Se Jesus tivesse estado vivo, os soldados também lhe teriam quebrado as pernas. Em vez disso, lemos: “Mas, ao chegarem [os soldados] a Jesus, vendo que já estava morto, não lhe quebraram as pernas. No entanto, um dos soldados furou-lhe o lado com uma lança, e saiu imediatamente sangue e água.” — João 19:33, 34.
Embora o relato de João seja bastante claro, a pergunta feita talvez surgisse por causa do texto de Mateus 27:49, 50. Diz ali: “Mas os restantes deles disseram: ‘Deixa-o! Vejamos se Elias vem salvá-lo.’ [Outro homem tomou uma lança e furou-lhe o lado, e saiu sangue e água.] Novamente, Jesus clamou com alta voz e entregou o seu fôlego.” A dificuldade é causada pela sentença grifada; pode dar a entender que Jesus estava vivo quando foi lançeado.
Multas traduções da Bíblia, inclusive A Bíblia de Jerusalém, em francês e inglês, a Elberfelder e a Aschaffenburger, em alemão, e a Moderna, a Valera e a Nácar-Colunga, em espanhol, bem como a Almeida e outras versões, em português, omitem a sentença grifada. Outras traduções incluem as palavras, mas as colocam entre colchetes ou fornecem uma nota explanatória ao pé da página. Por exemplo, na edição original da Tradução do Novo Mundo em inglês, uma nota ao pé da página explica que a sentença aparece em alguns manuscritos importantes, tais como o Sinaítico e o Vaticano N.o 1209, mas não em outros. Muitos eruditos acham que algum copista erroneamente incluiu em Mateus 27:49 as palavras pertencentes a João 19:34.

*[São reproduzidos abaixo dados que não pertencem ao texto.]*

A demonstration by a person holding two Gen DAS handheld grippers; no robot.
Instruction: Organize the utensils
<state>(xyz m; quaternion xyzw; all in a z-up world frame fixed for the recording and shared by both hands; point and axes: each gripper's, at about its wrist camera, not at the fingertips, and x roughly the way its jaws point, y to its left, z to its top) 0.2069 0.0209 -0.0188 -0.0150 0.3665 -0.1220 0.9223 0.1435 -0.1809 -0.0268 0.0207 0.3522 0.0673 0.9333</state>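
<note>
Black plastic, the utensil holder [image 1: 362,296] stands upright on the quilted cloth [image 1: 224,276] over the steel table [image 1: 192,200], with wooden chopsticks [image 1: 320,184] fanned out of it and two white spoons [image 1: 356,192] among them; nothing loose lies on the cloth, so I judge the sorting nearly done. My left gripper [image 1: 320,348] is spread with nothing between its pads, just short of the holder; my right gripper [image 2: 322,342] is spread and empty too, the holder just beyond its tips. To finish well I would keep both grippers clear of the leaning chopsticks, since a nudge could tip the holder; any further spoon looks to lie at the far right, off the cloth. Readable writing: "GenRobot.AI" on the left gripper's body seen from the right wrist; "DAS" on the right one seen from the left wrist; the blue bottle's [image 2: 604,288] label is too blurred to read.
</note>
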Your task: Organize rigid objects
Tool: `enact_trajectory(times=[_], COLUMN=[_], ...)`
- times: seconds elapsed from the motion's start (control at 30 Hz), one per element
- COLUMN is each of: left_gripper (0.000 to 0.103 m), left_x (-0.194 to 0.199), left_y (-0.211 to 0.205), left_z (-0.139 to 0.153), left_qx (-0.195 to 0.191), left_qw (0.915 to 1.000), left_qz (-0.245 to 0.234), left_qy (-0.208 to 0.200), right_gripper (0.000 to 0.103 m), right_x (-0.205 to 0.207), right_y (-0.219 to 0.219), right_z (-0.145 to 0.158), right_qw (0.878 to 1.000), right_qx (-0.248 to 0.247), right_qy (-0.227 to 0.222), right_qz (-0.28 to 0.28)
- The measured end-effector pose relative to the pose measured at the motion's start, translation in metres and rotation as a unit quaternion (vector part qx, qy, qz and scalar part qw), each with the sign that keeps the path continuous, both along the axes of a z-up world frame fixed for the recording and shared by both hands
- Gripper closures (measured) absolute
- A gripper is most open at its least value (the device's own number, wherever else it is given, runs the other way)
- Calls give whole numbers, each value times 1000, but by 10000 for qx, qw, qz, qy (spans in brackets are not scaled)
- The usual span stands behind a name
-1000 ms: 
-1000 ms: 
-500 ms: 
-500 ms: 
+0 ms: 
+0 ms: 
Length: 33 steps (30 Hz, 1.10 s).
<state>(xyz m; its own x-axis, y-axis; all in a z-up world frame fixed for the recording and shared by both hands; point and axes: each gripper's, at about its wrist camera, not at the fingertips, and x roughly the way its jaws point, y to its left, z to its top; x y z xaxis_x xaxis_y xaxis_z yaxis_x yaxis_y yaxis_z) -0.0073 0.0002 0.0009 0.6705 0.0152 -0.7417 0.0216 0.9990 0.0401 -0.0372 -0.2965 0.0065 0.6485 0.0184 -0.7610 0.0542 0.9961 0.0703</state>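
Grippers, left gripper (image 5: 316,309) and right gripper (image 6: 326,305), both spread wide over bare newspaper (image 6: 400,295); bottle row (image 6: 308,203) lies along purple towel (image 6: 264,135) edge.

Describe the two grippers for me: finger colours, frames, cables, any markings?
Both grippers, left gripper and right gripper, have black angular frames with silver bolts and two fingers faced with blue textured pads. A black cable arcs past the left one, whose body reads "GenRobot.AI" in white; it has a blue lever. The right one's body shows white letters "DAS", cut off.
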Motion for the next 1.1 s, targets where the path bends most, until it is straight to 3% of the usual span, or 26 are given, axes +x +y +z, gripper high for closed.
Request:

A parte das Escrituras Gregas da Tradução do Novo Mundo se baseia principalmente no texto básico de Westcott e Hort. Este respeitado texto básico contém a sentença no corpo principal do texto em Mateus 27:49, mas a coloca entre colchetes duplos. Em explicação, diz que a sentença “está sujeita à forte suposição de ter sido introduzida por escribas”. É possível que no futuro tenhamos mais evidência de manuscritos sobre Mateus 27:49.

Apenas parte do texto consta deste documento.